▸ What the task requires: Below is a listing. Quote from it, exactly, the lines from the one containing "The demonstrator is" down to the one containing "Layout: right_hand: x", both ends included, and nothing else.

▸ Dataset excerpt:
____

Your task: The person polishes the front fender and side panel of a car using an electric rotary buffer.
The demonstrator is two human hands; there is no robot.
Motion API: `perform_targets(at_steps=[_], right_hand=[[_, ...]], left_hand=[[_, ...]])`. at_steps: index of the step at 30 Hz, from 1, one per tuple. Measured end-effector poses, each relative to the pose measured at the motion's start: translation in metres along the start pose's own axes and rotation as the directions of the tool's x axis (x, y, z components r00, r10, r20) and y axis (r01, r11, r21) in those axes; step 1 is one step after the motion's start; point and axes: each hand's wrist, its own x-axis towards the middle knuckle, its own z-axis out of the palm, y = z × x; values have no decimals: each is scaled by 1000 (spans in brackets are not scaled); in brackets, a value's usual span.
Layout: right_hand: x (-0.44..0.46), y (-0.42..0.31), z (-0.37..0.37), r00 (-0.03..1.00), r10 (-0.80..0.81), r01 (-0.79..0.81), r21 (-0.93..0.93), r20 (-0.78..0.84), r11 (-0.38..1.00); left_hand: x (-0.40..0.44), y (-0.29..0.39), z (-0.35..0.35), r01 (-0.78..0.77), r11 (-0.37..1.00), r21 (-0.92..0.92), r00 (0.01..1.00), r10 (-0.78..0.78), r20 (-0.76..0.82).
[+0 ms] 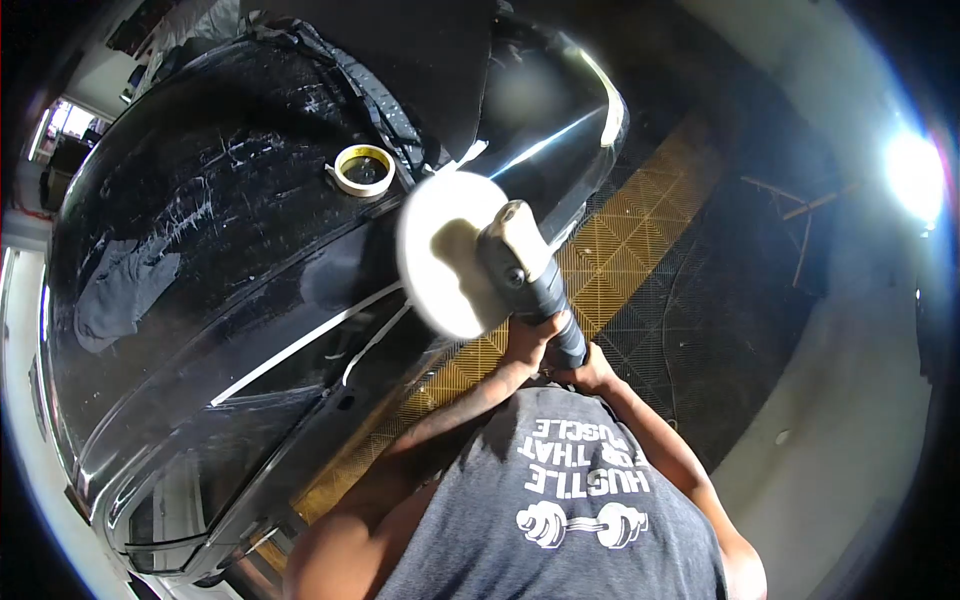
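Note:
A rotary polisher with a large white round pad is in both my hands. My left hand wraps around the dark body behind its head. My right hand is closed around the rear end of the handle, close to my chest. The pad is turned to the side of a black car, over the area by the hood edge and fender; its rim looks smeared. I cannot tell how firmly it touches the paint.
A roll of masking tape lies on the car. Pale tape strips run along a panel seam. A grey cloth rests on the left. Yellow and black floor tiles lie beyond the polisher. A bright lamp shines at right.

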Motion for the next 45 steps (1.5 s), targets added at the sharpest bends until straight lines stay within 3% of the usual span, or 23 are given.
perform_targets(at_steps=[2,4,6,7,8,10,14,16,18,19,20,22,24,28,29,33,34,37,40,41,45], right_hand=[[5,10,4,1000,19,-16,192,-14,981],[-3,-2,5,999,15,-8,225,-29,974],[-9,-13,3,994,110,-108,243,5,964],[-11,-16,2,999,32,-32,189,1,981],[-16,-23,1,1000,22,-22,61,2,998],[-21,-27,1,997,-71,71,17,22,997],[-27,-45,-12,994,-16,28,-110,110,994],[-26,-41,-16,997,-47,55,-117,67,992],[-22,-33,-27,987,125,-118,-75,102,990],[-18,-22,-30,999,42,-40,-74,28,996],[-17,-23,-35,992,128,-127,-70,10,989],[-13,-19,-39,997,66,-66,22,-43,998],[-19,-53,-45,981,190,-189,28,-34,982],[-18,-54,-48,982,188,-188,37,-5,982],[-19,-55,-47,984,177,-177,26,-3,984],[-15,-43,-29,1000,10,-9,-57,29,998],[-13,-44,-28,993,54,-45,-89,107,995],[-16,-67,-19,994,-33,36,-31,108,999],[-11,-64,-24,985,-24,48,-134,171,990],[-15,-71,-28,985,-4,20,-93,171,995],[-15,-48,-39,994,45,-42,-37,95,998]], left_hand=[[15,-5,5,99,995,2,995,-99,-5],[15,0,9,35,999,18,999,-35,-3],[12,10,7,162,987,-15,986,-161,52],[5,10,5,160,986,-41,986,-158,45],[-4,13,2,47,999,-17,998,-46,45],[-26,17,-1,-20,999,-34,1000,20,-6],[-45,17,-5,-105,995,-4,994,104,-42],[-37,9,1,-99,993,-64,994,97,-44],[-19,-7,4,-33,993,-113,999,29,-34],[-12,-4,11,-5,989,-145,1000,4,-12],[-5,1,19,24,984,-177,1000,-22,10],[4,19,35,111,981,-158,994,-112,-1],[28,4,35,124,986,-111,989,-113,100],[25,15,44,91,989,-113,995,-88,38],[25,14,38,146,982,-117,987,-137,83],[-1,17,15,-17,991,-136,1000,20,16],[-13,36,16,-25,995,-99,1000,26,14],[-27,32,-1,-155,986,-64,988,155,-5],[-33,25,-6,-139,990,19,990,140,-31],[-31,23,-4,-139,990,19,990,139,-33],[-15,17,20,-59,992,-110,997,53,-53]])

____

▸ Answer to the exercise:
The demonstrator is two human hands; there is no robot.
Motion API: `perform_targets(at_steps=[_], right_hand=[[_, ...]], left_hand=[[_, ...]])`. at_steps: index of the step at 30 Hz, from 1, one per tuple. Measured end-effector poses, each relative to the pose measured at the motion's start: translation in metres along the start pose's own axes and rotation as the directions of the tool's x axis (x, y, z components r00, r10, r20) and y axis (r01, r11, r21) in those axes; step 1 is one step after the motion's start; point and axes: each hand's wrist, its own x-axis towards the middle knuckle, its own z-axis out of the palm, y = z × x; values have no decimals: each is scaled by 1000 (spans in brackets are not scaled); in brackets, a value's usual span.
Layout: right_hand: x (-0.44..0.46), y (-0.42..0.31), z (-0.37..0.37), r00 (-0.03..1.00), r10 (-0.80..0.81), r01 (-0.79..0.81), r21 (-0.93..0.93), r20 (-0.78..0.84), r11 (-0.38..1.00); left_hand: x (-0.40..0.44), y (-0.29..0.39), z (-0.35..0.35), r01 (-0.78..0.77), r11 (-0.37..1.00), r21 (-0.92..0.92), r00 (0.01..1.00), r10 (-0.78..0.78), r20 (-0.76..0.82).

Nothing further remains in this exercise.